In our previous blog post, we explored how the modern data platform is an unbundled version of a traditional warehouse. While this unbundling enabled independent evolution of each of the component systems, it introduced significant complexity in managing the interactions between these components to get a coherent view of the entire system. A year ago, at Foursquare, we found ourselves teetering on the edge of disarray as a result of these decoupled systems. In this blog post, we will share the journey we started on to transform our data platform from a labyrinth of disconnected systems to an efficient streamlined machine. We will begin by describing the initial state of our data platform & the challenges we faced, outline our vision for an ideal developer experience, and walk through how we took a methodical approach that brought order to a once fragmented state of systems.
About Foursquare
Foursquare is a geospatial data and services company. We ingest data from various first-party and third-party sources, apply our own models & algorithms to build proprietary geospatial datasets and make them available for both the internal and external customers as various data products through different delivery channels. We process billions of records every day, including GPS pings, Place Inputs, and Ad Impressions. The internal customers consuming these datasets use them to build customer facing data products & applications. The geospatial nature of our data adds an extra layer of complexity, requiring specialized processing and storage solutions to handle location-based information efficiently at scale.
The Fragmentation: Challenges in our Data Platform
A year ago, when we started this journey, Foursquare had all the components of a modern data platform: an S3-based data lake, homegrown ingestion and delivery systems for data flow, multiple fragmented metastores (like Hive and Glue) cataloging various dataset subsets, diverse orchestration systems (such as Luigi and Airflow), and a selection of compute engines (including Databricks, EMR/Spark, and Athena) to support different access patterns. While we made incremental improvements to these component systems over the years, we lacked central visibility that made it difficult to answer questions such as:
- What are all the datasets we have within our data lake? And which ones are production vs staging?

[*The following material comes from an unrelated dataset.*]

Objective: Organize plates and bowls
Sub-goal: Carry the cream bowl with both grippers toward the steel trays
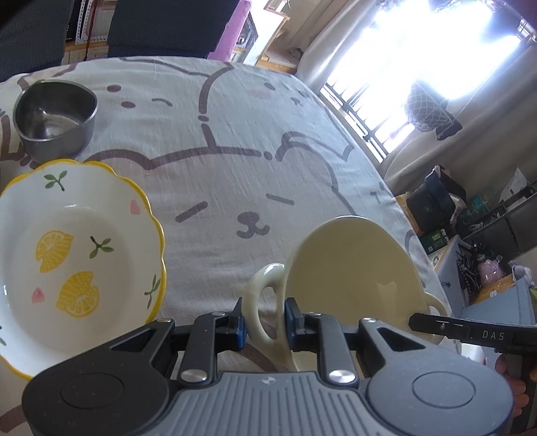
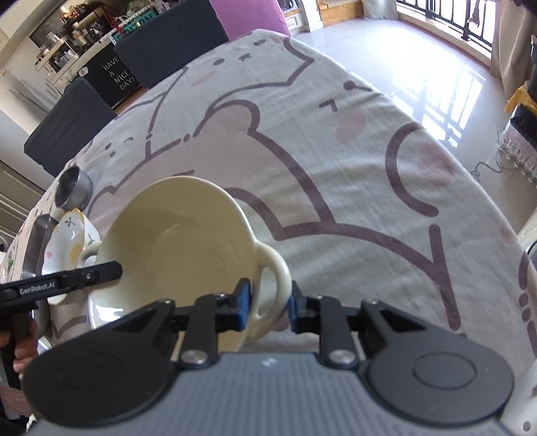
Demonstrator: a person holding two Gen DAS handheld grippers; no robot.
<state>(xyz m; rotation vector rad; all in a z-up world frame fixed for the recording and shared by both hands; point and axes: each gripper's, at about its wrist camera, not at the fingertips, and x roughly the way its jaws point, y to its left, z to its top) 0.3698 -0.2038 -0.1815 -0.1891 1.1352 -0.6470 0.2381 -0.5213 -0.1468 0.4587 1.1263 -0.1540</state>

- Who has access to each of those datasets – whether it is employee or system accounts?
- Are there multiple copies of the same dataset and if so, where do those copies exist?
- Which datasets does a specific customer facing data product depend on?
Business Implications
This lack of visibility manifested itself in ways that had serious business implications, beyond just basic auditability of the system:
- Increased costs due to untracked/redundant internal datasets: Our S3-based data lake relied on tedious, error-prone processes to distinguish production data from intermediate/test datasets. Adopting a conservative approach, we often retained unnecessary test datasets, leading to increased storage costs. Periodic cost-efficiency drives to delete unused datasets, while helpful, depended heavily on tribal knowledge across teams and took away resources from product development.
- Slower release cycles due to fragmented lineage tracking: We used multiple orchestration systems with fragmented lineage tracking for building our data pipelines. As a result, we did not have an easy way to stitch together the provenance of a dataset. This lack of visibility into the downstream dependencies slowed down our releases as we relied on manual processes and extensive communication with our internal stakeholders to identify dependencies for rolling out any major changes.
- Hindered innovation due to data invisibility: The challenges in dataset discovery significantly hindered innovation and led to inefficiencies across our data science teams. Data scientists often found themselves recreating existing datasets or avoiding potentially valuable features altogether, simply due to the difficulty in finding and accessing the right data.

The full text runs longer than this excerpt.